Available records: Begin

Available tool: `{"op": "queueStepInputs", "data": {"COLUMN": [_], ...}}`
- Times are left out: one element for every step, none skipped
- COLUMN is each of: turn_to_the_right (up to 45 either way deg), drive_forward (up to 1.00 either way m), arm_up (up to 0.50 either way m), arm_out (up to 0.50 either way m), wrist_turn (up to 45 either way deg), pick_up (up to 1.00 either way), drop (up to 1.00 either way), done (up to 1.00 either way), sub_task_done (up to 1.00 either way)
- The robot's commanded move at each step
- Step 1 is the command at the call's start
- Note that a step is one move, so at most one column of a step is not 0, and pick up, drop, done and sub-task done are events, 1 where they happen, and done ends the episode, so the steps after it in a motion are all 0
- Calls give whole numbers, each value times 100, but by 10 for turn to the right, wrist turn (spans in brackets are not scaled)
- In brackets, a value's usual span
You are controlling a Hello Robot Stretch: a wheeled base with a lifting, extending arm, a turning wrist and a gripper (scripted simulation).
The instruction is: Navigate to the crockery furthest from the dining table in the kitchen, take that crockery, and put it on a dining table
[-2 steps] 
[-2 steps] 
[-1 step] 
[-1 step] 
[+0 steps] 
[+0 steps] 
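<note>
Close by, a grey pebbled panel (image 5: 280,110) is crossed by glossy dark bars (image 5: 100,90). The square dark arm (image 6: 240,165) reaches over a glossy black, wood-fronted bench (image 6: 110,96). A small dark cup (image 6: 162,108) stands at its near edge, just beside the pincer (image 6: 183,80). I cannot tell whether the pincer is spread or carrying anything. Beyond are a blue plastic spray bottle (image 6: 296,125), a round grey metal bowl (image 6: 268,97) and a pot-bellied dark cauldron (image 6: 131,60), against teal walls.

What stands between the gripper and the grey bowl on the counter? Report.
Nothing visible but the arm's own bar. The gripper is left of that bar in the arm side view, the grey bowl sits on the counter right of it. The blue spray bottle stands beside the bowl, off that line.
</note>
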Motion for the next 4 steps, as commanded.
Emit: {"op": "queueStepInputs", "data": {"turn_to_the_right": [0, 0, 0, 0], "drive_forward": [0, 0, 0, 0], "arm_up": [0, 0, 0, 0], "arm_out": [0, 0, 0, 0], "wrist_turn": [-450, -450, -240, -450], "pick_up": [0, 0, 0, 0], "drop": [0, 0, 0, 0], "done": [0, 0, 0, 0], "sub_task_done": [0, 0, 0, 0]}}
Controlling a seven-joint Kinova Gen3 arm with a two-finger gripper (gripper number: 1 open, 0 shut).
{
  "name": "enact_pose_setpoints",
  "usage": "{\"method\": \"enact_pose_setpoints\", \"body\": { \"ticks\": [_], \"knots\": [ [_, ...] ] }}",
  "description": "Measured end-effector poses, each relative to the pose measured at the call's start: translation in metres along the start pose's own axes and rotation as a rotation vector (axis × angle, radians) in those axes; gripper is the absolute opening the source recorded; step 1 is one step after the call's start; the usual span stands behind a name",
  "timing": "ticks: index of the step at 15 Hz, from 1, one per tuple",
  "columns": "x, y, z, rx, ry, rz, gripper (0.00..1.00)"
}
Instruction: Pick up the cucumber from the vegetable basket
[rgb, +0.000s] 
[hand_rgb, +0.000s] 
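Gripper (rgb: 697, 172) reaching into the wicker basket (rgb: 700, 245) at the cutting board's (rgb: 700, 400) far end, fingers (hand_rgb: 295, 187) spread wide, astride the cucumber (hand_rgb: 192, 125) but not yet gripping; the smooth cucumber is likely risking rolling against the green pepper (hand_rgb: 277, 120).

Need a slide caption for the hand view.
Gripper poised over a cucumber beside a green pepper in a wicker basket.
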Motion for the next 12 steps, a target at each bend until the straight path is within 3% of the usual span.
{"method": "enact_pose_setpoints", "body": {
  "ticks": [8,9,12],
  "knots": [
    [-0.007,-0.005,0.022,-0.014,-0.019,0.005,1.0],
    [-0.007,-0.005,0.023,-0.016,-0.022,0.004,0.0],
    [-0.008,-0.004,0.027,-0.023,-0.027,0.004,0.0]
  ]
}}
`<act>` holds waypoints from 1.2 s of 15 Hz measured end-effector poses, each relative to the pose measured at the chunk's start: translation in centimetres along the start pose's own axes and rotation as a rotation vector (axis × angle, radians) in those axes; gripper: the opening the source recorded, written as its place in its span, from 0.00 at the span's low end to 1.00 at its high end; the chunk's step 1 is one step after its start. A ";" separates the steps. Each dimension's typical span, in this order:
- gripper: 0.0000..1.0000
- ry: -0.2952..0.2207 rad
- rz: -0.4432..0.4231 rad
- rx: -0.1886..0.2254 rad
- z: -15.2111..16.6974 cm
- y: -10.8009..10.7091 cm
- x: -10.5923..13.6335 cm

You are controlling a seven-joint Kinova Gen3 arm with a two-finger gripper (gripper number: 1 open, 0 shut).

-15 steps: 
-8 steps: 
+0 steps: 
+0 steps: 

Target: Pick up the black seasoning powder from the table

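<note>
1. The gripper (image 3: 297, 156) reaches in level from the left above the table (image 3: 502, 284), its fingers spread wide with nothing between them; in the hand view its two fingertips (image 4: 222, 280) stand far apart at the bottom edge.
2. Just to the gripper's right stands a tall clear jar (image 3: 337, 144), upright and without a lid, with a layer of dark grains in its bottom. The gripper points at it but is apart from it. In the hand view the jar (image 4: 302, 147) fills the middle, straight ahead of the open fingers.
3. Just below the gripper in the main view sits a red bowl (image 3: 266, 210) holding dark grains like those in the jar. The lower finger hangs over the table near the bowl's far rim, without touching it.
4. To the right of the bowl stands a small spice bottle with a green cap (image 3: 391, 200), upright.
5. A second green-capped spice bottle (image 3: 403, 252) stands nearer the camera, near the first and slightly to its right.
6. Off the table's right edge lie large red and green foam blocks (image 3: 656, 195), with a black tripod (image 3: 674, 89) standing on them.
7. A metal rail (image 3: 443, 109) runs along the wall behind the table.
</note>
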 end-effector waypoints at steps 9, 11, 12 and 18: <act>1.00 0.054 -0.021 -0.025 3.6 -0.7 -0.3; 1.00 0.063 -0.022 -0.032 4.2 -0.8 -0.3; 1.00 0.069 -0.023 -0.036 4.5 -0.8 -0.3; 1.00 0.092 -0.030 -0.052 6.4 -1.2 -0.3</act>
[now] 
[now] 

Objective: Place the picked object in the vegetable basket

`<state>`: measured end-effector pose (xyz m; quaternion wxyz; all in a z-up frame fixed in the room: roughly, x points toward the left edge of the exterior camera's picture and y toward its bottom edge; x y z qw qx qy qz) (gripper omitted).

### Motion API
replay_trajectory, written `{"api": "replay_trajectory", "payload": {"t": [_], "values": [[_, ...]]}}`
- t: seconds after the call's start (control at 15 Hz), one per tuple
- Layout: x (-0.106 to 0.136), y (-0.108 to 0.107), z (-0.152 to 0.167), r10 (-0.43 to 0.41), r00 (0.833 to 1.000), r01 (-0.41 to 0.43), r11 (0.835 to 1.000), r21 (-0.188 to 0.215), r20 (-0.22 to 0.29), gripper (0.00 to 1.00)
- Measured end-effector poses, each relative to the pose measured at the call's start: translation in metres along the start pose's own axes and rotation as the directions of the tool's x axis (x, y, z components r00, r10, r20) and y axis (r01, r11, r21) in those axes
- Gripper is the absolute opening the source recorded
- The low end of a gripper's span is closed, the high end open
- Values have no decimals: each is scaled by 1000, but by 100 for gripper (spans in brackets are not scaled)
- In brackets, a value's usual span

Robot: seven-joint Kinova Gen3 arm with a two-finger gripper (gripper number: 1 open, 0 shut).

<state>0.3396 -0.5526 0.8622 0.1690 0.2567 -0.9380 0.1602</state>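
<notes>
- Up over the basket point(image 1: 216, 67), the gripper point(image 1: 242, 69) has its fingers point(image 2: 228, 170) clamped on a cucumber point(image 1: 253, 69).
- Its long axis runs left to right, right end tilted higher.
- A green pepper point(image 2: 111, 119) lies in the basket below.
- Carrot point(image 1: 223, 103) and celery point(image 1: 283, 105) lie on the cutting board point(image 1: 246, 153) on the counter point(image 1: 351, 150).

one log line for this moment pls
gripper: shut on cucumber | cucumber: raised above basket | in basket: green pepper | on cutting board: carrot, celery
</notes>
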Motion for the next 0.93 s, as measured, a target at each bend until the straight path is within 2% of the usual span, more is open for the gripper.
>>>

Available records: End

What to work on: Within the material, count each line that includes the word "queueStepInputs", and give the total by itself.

Result: 2